(Collection entries)
%%
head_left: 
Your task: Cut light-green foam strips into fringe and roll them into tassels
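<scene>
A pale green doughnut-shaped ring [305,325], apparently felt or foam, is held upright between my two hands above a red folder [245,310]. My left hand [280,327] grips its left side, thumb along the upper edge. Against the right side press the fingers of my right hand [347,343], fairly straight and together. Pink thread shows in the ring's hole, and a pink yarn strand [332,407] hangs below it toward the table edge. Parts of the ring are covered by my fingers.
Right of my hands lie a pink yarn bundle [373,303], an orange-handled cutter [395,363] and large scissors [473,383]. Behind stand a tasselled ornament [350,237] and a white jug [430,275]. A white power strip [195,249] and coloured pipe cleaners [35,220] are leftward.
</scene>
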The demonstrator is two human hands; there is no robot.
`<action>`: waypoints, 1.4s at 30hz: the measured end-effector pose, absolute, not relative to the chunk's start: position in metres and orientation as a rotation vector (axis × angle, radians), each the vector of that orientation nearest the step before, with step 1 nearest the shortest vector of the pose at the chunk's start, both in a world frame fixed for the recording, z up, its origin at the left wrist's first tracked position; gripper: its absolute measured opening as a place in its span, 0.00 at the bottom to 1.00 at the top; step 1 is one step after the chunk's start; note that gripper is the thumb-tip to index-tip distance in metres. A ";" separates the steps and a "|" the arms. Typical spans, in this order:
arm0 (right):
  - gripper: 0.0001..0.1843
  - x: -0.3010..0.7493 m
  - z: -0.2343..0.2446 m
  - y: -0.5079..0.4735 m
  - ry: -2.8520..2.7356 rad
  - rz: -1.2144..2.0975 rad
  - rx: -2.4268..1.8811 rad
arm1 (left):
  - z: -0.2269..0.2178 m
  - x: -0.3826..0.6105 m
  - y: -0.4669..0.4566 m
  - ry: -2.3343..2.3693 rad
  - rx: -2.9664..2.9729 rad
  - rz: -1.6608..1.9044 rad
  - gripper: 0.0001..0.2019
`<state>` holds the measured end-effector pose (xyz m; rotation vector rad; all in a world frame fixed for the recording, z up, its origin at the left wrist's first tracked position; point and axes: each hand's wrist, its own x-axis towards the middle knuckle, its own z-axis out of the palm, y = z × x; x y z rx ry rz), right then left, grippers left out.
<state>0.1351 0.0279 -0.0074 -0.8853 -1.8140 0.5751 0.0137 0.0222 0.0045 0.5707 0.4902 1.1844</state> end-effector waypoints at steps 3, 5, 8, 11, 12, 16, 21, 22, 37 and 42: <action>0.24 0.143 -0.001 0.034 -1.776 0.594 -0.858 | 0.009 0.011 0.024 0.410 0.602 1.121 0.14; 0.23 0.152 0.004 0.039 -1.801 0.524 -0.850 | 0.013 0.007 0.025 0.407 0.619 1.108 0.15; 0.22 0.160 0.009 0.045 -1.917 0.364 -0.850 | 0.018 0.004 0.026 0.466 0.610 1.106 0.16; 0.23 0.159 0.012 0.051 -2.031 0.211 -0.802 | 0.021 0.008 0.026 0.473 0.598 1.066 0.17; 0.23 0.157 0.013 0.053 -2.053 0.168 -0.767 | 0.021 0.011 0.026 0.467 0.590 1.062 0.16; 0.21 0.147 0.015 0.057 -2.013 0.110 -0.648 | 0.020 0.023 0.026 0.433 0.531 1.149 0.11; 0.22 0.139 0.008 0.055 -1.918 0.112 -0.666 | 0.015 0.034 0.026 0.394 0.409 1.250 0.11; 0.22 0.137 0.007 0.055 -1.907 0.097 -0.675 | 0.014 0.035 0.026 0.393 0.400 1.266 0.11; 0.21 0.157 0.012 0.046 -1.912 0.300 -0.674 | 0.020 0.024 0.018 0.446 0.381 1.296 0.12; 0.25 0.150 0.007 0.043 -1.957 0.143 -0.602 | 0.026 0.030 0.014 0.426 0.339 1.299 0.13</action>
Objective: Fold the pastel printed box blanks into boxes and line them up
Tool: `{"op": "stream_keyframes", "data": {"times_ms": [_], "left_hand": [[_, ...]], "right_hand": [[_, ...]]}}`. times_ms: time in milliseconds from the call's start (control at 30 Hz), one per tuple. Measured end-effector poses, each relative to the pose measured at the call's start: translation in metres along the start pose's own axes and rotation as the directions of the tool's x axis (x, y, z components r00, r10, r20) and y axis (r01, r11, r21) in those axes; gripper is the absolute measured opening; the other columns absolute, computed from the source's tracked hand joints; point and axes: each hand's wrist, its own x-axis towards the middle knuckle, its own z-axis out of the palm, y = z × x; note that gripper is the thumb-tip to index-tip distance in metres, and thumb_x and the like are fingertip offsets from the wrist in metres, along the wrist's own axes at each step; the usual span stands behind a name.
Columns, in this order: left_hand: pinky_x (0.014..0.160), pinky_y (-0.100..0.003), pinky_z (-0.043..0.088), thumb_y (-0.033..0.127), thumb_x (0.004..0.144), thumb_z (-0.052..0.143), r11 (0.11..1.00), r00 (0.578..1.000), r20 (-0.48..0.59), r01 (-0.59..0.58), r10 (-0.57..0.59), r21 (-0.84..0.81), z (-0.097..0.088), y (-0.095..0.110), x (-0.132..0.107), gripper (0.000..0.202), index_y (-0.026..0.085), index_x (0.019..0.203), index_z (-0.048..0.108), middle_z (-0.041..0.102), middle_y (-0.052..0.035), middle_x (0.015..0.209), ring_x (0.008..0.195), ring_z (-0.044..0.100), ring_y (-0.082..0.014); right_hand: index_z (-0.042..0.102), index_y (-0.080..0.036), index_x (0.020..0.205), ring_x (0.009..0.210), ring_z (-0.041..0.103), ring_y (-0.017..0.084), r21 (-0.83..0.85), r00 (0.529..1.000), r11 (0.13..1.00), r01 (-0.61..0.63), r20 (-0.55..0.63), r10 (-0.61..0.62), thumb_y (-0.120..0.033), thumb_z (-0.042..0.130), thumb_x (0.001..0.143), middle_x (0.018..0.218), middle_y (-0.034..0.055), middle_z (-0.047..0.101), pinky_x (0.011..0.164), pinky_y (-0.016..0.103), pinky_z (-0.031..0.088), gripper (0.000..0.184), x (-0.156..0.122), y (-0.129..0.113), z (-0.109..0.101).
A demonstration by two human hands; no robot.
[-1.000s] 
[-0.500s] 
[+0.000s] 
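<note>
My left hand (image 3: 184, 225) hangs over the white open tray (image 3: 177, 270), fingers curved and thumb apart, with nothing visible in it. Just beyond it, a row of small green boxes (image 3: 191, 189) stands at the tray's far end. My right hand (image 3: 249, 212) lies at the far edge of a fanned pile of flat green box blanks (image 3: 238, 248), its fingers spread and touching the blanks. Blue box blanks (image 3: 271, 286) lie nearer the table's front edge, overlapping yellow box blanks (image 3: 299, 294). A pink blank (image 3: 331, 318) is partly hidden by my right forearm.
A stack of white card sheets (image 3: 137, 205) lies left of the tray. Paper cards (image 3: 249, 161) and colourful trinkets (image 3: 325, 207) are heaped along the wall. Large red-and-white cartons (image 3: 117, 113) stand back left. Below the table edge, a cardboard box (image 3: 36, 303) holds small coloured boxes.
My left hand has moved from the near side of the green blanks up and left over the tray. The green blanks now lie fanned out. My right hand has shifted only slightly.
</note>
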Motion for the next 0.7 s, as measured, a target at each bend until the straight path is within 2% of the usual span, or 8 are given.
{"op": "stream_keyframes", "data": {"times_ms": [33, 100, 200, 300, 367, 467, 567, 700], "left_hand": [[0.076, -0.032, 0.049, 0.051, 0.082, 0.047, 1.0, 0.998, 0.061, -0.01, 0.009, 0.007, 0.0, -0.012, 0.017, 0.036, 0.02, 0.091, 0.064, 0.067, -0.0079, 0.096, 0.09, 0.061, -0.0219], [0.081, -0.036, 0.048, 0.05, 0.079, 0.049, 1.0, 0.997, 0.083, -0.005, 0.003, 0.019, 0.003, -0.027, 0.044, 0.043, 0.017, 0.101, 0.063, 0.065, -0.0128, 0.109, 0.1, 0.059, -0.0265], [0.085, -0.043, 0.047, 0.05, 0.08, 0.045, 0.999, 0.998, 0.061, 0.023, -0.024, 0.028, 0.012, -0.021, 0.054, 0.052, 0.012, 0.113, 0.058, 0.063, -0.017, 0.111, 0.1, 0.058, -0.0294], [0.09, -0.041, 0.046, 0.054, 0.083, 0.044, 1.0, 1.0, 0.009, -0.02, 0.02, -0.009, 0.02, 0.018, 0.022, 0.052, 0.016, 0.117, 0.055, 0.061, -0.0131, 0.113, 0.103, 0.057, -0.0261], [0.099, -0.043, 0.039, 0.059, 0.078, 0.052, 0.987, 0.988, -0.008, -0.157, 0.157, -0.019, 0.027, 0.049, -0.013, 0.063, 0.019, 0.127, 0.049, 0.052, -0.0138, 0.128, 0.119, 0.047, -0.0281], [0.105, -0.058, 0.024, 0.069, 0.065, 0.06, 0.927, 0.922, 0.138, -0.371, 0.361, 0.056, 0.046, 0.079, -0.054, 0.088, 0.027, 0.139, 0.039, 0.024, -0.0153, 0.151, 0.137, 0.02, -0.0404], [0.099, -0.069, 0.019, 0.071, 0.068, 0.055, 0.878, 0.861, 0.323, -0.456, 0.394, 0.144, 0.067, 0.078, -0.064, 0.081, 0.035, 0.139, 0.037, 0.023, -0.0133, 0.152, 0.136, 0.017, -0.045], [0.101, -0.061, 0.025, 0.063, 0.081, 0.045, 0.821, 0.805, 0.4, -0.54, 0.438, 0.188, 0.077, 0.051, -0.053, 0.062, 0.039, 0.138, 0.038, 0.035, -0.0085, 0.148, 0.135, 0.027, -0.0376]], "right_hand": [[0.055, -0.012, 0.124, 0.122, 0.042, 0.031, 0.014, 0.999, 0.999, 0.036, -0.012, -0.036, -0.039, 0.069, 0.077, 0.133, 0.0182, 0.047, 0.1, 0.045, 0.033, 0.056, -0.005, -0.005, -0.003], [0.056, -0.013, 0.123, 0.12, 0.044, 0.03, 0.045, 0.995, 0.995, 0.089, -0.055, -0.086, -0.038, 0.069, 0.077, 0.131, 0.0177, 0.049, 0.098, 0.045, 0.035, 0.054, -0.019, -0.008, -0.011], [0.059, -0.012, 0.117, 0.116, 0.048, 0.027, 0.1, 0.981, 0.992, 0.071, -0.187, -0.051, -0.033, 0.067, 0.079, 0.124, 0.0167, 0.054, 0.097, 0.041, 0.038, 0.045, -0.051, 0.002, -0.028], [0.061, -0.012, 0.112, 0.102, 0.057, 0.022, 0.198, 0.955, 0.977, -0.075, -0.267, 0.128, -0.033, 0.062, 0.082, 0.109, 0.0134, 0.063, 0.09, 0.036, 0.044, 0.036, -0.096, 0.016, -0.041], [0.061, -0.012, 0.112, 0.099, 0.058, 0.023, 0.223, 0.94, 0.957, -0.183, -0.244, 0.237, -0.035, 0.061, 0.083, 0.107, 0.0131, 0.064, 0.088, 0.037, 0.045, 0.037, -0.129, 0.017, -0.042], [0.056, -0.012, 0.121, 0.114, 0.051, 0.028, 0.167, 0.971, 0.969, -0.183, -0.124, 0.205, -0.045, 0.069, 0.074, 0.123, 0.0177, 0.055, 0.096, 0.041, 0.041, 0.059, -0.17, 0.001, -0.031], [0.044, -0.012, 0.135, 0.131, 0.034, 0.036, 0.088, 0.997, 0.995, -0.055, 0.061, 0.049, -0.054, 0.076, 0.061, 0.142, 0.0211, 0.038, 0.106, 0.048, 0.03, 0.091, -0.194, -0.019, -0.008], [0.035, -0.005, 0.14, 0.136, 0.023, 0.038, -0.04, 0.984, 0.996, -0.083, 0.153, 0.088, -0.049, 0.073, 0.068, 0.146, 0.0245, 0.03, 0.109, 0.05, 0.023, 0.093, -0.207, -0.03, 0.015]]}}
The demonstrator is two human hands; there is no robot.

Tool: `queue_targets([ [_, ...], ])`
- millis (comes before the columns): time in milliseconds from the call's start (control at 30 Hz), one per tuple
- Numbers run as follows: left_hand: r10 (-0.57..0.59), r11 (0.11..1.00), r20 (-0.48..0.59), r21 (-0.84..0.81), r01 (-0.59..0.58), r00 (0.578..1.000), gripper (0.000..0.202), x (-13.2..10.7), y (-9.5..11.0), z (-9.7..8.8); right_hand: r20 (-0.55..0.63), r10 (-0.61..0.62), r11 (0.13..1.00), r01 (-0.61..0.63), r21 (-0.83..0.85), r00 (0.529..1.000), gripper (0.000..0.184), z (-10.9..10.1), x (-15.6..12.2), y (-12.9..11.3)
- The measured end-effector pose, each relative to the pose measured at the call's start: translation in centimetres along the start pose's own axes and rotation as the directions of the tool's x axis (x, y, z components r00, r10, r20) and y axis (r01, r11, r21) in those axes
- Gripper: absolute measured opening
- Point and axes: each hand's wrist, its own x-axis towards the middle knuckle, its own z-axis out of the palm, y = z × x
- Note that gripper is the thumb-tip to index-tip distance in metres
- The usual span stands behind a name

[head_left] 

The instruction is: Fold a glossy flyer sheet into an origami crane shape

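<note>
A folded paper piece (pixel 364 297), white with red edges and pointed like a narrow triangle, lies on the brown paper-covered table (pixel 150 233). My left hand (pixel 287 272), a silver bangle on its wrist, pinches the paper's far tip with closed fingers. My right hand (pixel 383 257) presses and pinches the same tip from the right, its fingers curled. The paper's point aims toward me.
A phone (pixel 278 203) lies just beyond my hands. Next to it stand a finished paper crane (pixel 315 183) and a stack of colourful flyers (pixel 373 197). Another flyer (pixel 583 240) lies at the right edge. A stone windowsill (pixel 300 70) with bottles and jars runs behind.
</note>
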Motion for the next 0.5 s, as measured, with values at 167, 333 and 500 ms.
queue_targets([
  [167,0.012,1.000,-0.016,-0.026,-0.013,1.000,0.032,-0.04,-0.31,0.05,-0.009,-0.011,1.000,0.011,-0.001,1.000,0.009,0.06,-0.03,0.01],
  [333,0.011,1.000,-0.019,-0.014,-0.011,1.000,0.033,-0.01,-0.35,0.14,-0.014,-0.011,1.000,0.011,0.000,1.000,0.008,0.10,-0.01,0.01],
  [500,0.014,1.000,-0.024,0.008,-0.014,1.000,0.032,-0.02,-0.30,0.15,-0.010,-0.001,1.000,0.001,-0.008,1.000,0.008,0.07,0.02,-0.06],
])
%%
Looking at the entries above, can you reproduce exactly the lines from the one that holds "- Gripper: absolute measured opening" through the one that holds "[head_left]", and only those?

:: RESULT FOR THIS TASK ::
- Gripper: absolute measured opening
- Point and axes: each hand's wrist, its own x-axis towards the middle knuckle, its own z-axis out of the palm, y = z × x
- Note that gripper is the thumb-tip to index-tip distance in metres
- The usual span stands behind a name

[head_left] 

The output given here is complete.